Nature and conservation
The area provides a range of spectacular mountain scenery, wide valleys, rivers and streams, lakes and tarns, beech forest, and waterfalls. Visitors are able to see and hear a range of native birds including bellbirds and tui. It is also the location of some of DOC's important work with endangered wildlife such as mohua and kakariki and native plants such as mistletoe.
Marble Hill, between Springs Junction and Maruia Springs, holds a special place in the history of conservation in New Zealand. In 1997 the then Minister of Conservation announced the protection of a large area of beech and podocarp forest containing ecological, wildlife and scenic reserves.
Access to the scenic reserve is from SH7 (the Lewis Pass Highway), east of Reefton.
Know before you go
- Look after the environment - all native plants, wildlife, and antrual features are strictly protected.
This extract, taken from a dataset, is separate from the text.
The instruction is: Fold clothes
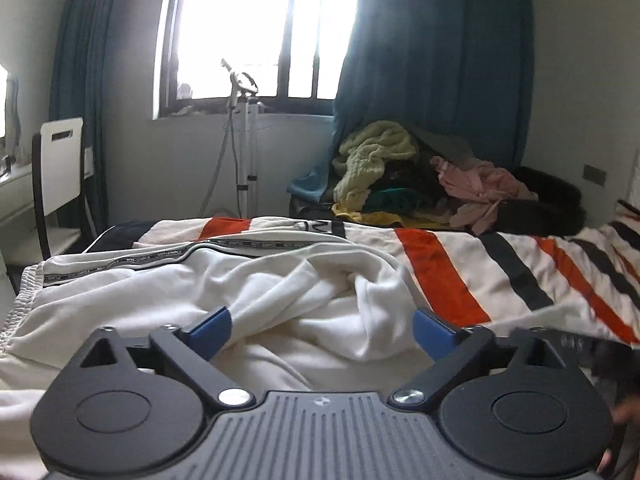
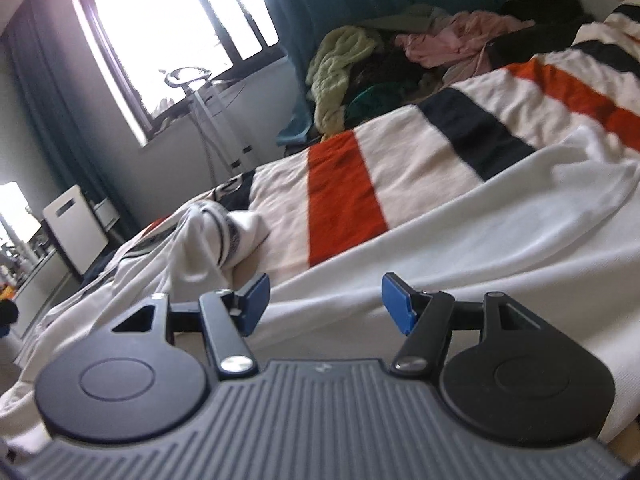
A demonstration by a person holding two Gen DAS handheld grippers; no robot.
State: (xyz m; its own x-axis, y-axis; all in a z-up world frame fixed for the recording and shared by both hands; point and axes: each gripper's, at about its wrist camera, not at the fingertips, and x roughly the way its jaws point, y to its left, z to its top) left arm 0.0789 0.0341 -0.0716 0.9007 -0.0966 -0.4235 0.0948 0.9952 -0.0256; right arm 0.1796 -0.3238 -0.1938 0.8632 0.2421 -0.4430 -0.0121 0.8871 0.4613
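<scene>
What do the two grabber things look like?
The left gripper and right gripper look alike: black hinged arms with silver screws, two round black discs, a grey ribbed body with a tiny emblem, and blue fingers at the tips. No cables or sleeves show.

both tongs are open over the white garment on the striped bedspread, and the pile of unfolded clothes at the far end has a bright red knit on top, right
Not quite: the knit on top of the clothes pile is pale yellow-green, not red, as the left wrist view shows. The rest holds: the left tongs and right tongs are both open over the white garment on the striped bedspread.
</scene>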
- Take your rubbish away and light fires only in proper fireplaces.
- It is essential that hunting permits are obtained from the Department of Conservation before any hunting expeditions.
- Check that dogs are permitted in the areas you intend to visit.
Weather conditions can change rapidly, particularly on the tops. Rain can quickly make even small streams treacherous to cross. Before starting out it is best to check with the Reefton Visitor Centre for the latest weather and track information.